Active managers should have more flexibility to depart from an index. Even so, if the S&P/ASX 300, for example, is the benchmark against which they are to be judged, its constituents will be the starting point for portfolios. Managers will have to justify to trustees why their stock weightings are higher than or lower than the index weightings and their respective tracking errors.
The actual changes in the indices announced last week will take effect after the close of trading on 15 March 2013. Between the announcement of the changes and their implementation, stock price and volume volatility may be prone to increase as speculation about which stocks will enter or exit the indices gives way to certainty and the need to adjust portfolios.
One of the features of the latest round of index changes has been the disproportionately high impact on resource sector constituents.
Within the S&P/ASX 200, four stocks are to be removed and four new stocks added. All the stocks to be removed are miners. Only one of the added stocks - Horizon Oil - is from the resources sector.
Within the S&P/ASX 300, there are going to be 17 additions and 12 deletions. Of the additions, 13 are industrials and four have come from the resources universe. Among the 12 stocks to be removed from the index, eight are resources companies and four are industrial stocks.
Of the four industrials being pulled out, two have a resources flavour, in any event. Watpac has a resources connection through its civil engineering, construction and mining contract work. Ceramic Fuel Cells aims to convert natural gas to electricity.
The end result of the reweighting is effectively a recommendation from the index supplier that investors, including the largest superannuation portfolios in the country, should reduce their exposures to the resources sector and up their weighting in industrial stocks.
This is not a recommendation designed to make investors money. It is purely a reflection of the most recent share price performance. Over the last 12 months, for example, the small industrials share price index rose by 14% while the small resources segment of the market declined by 35%.

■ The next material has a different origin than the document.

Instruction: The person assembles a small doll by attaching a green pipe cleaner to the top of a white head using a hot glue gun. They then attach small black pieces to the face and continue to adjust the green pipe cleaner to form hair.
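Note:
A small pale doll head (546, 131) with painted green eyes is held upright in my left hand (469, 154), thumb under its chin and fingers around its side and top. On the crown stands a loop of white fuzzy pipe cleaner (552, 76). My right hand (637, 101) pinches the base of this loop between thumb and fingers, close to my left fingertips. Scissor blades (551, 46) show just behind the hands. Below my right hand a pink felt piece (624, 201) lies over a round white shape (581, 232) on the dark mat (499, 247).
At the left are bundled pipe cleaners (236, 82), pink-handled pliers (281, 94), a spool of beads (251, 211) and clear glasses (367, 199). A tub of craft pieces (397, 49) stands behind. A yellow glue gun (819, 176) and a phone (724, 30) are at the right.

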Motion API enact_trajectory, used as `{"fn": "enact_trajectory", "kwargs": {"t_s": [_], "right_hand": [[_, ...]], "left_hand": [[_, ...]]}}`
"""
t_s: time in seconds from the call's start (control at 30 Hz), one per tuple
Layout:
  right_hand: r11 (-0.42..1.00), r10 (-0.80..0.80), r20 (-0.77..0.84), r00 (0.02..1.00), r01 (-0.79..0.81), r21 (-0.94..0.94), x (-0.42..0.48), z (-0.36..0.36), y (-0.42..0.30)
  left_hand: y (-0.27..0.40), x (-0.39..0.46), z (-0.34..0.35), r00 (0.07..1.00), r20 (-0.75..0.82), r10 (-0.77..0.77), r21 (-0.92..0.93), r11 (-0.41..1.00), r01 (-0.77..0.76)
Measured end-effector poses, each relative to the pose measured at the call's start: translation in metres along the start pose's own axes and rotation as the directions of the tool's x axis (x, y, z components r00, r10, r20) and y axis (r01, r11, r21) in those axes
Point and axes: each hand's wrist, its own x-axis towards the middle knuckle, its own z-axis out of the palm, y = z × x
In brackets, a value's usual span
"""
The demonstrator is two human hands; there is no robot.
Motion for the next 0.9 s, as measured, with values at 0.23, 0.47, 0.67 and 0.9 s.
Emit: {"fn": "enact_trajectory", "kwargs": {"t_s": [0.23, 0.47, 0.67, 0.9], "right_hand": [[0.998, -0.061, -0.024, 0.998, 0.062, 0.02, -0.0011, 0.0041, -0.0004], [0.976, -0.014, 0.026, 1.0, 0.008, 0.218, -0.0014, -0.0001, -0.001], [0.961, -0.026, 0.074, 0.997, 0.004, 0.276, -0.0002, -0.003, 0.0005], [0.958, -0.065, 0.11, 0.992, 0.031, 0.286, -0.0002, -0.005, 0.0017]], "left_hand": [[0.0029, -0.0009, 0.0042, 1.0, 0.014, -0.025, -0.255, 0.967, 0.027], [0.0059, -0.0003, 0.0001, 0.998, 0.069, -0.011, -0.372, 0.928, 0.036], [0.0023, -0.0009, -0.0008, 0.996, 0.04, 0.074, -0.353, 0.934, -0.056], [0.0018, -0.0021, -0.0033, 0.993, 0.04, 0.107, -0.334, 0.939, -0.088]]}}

The construction of the S&P indices, by concentrating on market capitalisation as the qualification for entries and exits, reinforces the cyclicality of resource stock equity prices.
As long as interest rates are low and the macroeconomic environment remains uncertain, some strategists will say, the strongest performing parts of the equity market will remain industrial stocks with relatively high yields.

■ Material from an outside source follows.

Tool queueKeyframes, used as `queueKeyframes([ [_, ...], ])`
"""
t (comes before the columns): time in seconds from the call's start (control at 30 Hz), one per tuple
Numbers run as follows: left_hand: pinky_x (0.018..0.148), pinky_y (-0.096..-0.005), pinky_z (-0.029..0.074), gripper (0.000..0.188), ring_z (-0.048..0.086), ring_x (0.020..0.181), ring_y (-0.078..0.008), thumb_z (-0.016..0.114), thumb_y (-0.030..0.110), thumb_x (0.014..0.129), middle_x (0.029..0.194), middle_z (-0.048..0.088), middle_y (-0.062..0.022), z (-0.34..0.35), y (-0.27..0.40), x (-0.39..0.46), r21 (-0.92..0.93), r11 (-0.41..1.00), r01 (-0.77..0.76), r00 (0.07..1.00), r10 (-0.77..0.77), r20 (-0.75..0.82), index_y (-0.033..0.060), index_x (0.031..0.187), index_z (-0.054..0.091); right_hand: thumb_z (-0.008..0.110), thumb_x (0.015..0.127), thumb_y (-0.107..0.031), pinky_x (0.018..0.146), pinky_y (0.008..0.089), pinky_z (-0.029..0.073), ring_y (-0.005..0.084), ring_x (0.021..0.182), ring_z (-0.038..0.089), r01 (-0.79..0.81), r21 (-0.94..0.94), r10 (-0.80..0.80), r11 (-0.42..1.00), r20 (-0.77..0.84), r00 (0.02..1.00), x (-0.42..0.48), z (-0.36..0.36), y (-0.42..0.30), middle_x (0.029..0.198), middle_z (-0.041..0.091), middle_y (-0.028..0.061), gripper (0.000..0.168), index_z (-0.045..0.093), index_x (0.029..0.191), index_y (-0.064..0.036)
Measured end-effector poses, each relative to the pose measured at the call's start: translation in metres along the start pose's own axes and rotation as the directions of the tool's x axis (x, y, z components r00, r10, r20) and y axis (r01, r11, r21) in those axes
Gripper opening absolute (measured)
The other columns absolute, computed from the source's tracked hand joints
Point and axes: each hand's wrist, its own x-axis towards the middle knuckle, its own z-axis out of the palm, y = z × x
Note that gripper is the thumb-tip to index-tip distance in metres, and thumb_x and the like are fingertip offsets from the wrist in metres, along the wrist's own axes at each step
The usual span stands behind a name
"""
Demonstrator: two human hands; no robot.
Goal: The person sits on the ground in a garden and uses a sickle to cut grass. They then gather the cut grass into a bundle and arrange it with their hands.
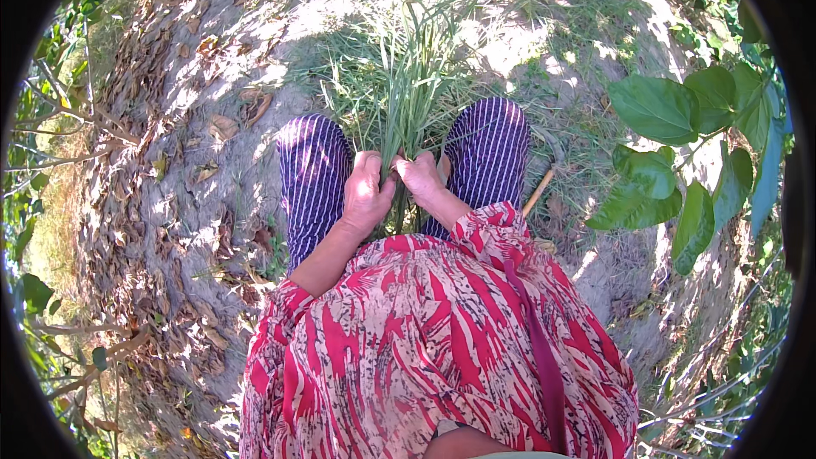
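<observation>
Between my striped knees, a bundle of long green grass [408, 86] stands up from my two hands, its blades fanning away from me. My left hand [368, 191] grips the lower stems on the left side. My right hand [421, 177] closes on the same stems from the right, and the fingers of both hands nearly meet. Stem ends hang below the hands towards my lap. To the right of my right knee lies a sickle, its wooden handle [539, 192] pointing towards me and its curved blade [553, 143] partly hidden in grass.
Cut or loose grass [344, 64] covers the ground beyond my knees. Dry leaves [140, 76] lie thick on the bare soil at the left. A branch with broad green leaves [656, 108] reaches in at the right. Thin bare branches [83, 118] stick in from the left edge.
</observation>
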Motion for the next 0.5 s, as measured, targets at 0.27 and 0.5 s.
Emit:
queueKeyframes([
  [0.27, 0.064, -0.0239, 0.045, 0.023, 0.055, 0.074, -0.0103, 0.049, -0.003, 0.077, 0.085, 0.057, -0.0062, 0.003, -0.016, -0.011, -0.475, 0.786, 0.396, 0.911, -0.400, 0.099, -0.0010, 0.099, 0.053, 0.062, 0.068, -0.009, 0.043, 0.0279, 0.038, 0.0147, 0.049, 0.052, -0.104, 0.000, 0.102, 0.995, -0.194, 0.976, 0.016, -0.004, 0.012, 0.057, 0.054, 0.0062, 0.016, 0.053, 0.070, 0.003],
  [0.5, 0.067, -0.0297, 0.052, 0.024, 0.059, 0.078, -0.0164, 0.045, -0.007, 0.079, 0.097, 0.058, -0.0096, -0.001, -0.025, -0.008, -0.821, 0.293, 0.490, 0.777, -0.574, 0.259, 0.0016, 0.101, 0.049, 0.063, 0.069, -0.008, 0.043, 0.0279, 0.040, 0.0152, 0.050, 0.052, -0.143, -0.061, 0.136, 0.988, -0.098, 0.986, 0.022, -0.006, 0.017, 0.062, 0.056, 0.0086, 0.015, 0.052, 0.074, 0.002],
])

The same set of macroeconomic conditions will work against the resources sector especially the smaller resource stocks most highly leveraged to an improvement in global growth.
Over the last 12 months, the largest resources stocks in the sector (i.e. those in the S&P/ASX 100) have outperformed the remaining resources stocks in the S&P/ASX 300 by 29 percentage points. Such an extreme difference in performance is near a 20 year record. To that extent, stock prices have been adjusting to the macroeconomic environment.
The flow of funds into the sector will be further curtailed by the latest index restructuring and any further changes in response to resources sector underperformance.
Of course, if the resources sector retains its historical cyclical characteristics, there will be a point when the share price momentum changes and the index re-positioning will need reversing. As the index constructors react to a turn in the underlying cycle, they will promote a dramatic acceleration in fund flows.
By repeatedly adding mining and oil and gas companies to the headline indices through the subsequent upswing in the cycle, the index manufacturers will prolong positive share price momentum even as more value oriented investors are pulling back their own allocations.